Dating and Marriage Tips for Dummies

Asking a woman for her phone number

Well, this is not exactly advice for a woman only, you can also apply for a man. Here is the situation. You crush with somebody and you want to ask them a date or just want to talk with them for more information. The most feasible way is just to call them. And when you know you want to call someone, it is obvious that you need to call the phone number. One of the best ways to approach someone is to demonstrate your good perconality and show that you are not some crazy lonely guy or psycho-girl. Here is the step in order:

Smile, speak slowly and make eye contact.

Ask the number in a friendly tone. For example, instead saying: “So, can I have your number?” Try something like: “I’d like to stay in touch. Is there a number where I can reach you? “Give your phone number if you want is certainly correct, but it puts you in the position to wait for their call. The best way to compensate for this position of passivity is to ask for their numbers. Or you can take and not give them your own. Just to give the illusion of a mysterious man.

Give your own number. Offer your number is a great way to deflect suspicions by putting the ball in the proverbial person on the other court. Placement rather than asking you also can be vulnerable first. You can earn points sensitivity by saying: “Look, I know these days, a beautiful woman like you should be careful, if you prefer, I
can give you a way to contact me. I’d love you to court the old and you call it, but I do not want to make you uncomfortable in asking you to give me your number if you’re not ready. ”

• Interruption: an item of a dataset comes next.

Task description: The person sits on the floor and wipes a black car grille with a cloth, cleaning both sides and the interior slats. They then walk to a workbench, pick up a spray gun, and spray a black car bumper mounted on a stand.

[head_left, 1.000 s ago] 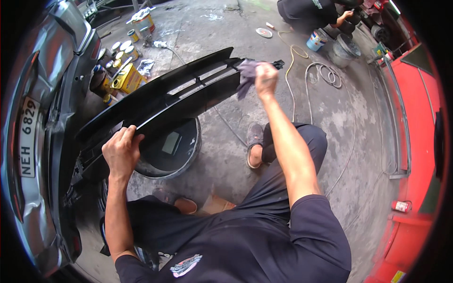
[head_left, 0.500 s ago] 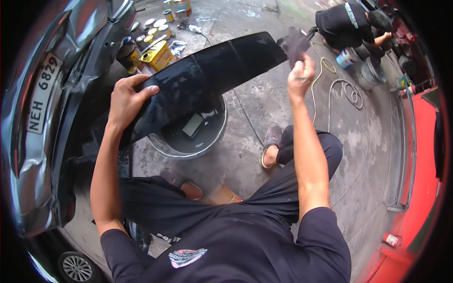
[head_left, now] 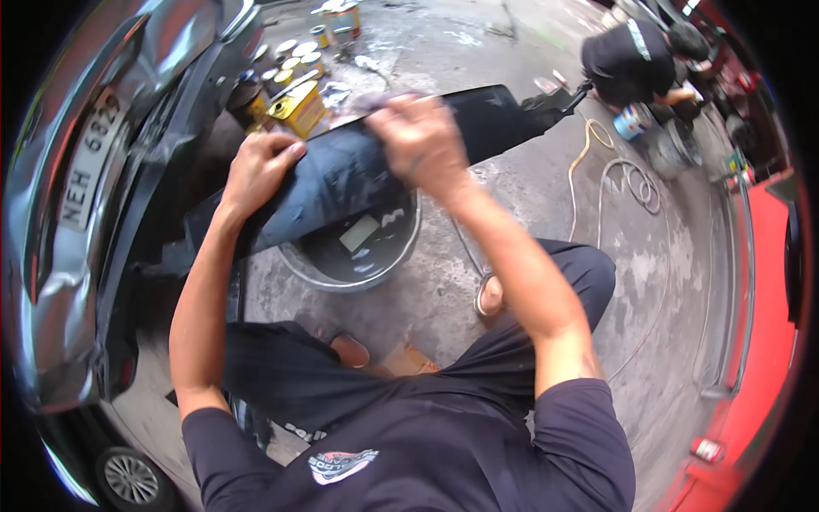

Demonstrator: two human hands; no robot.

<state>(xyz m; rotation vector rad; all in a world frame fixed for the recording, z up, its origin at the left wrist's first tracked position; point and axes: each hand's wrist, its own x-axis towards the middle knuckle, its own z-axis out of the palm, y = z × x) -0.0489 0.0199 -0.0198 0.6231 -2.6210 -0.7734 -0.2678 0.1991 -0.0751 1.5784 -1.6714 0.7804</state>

In a perfect world, you could say: “I’m not sure I want to call you, but what the hell, give me your number in case.” Of course, a line like that is not exactly flattering. You are probably better served by an expression of interest
but you give by saying something like this: “Listen, I really love you, but I am… (choose one: busy at work, travels a lot, out of a relationship, overcast of herpes, which is scheduled for surgery, about to be drafted)
. . . if this is correct, I would like to take your number and call you in a month or two more. “(Of course, if you use the line herpes, do not expect to be too enthusiastic.)

By doing this you are just simply keeping your options open without making someone else charges. If you feel really ambivalent to ask for a phone number, you can offer your own way, saying: “Why not take my number?” Thus, if the other person calls, you can go on his enthusiasm and nickel. After all, every one of us to be courted.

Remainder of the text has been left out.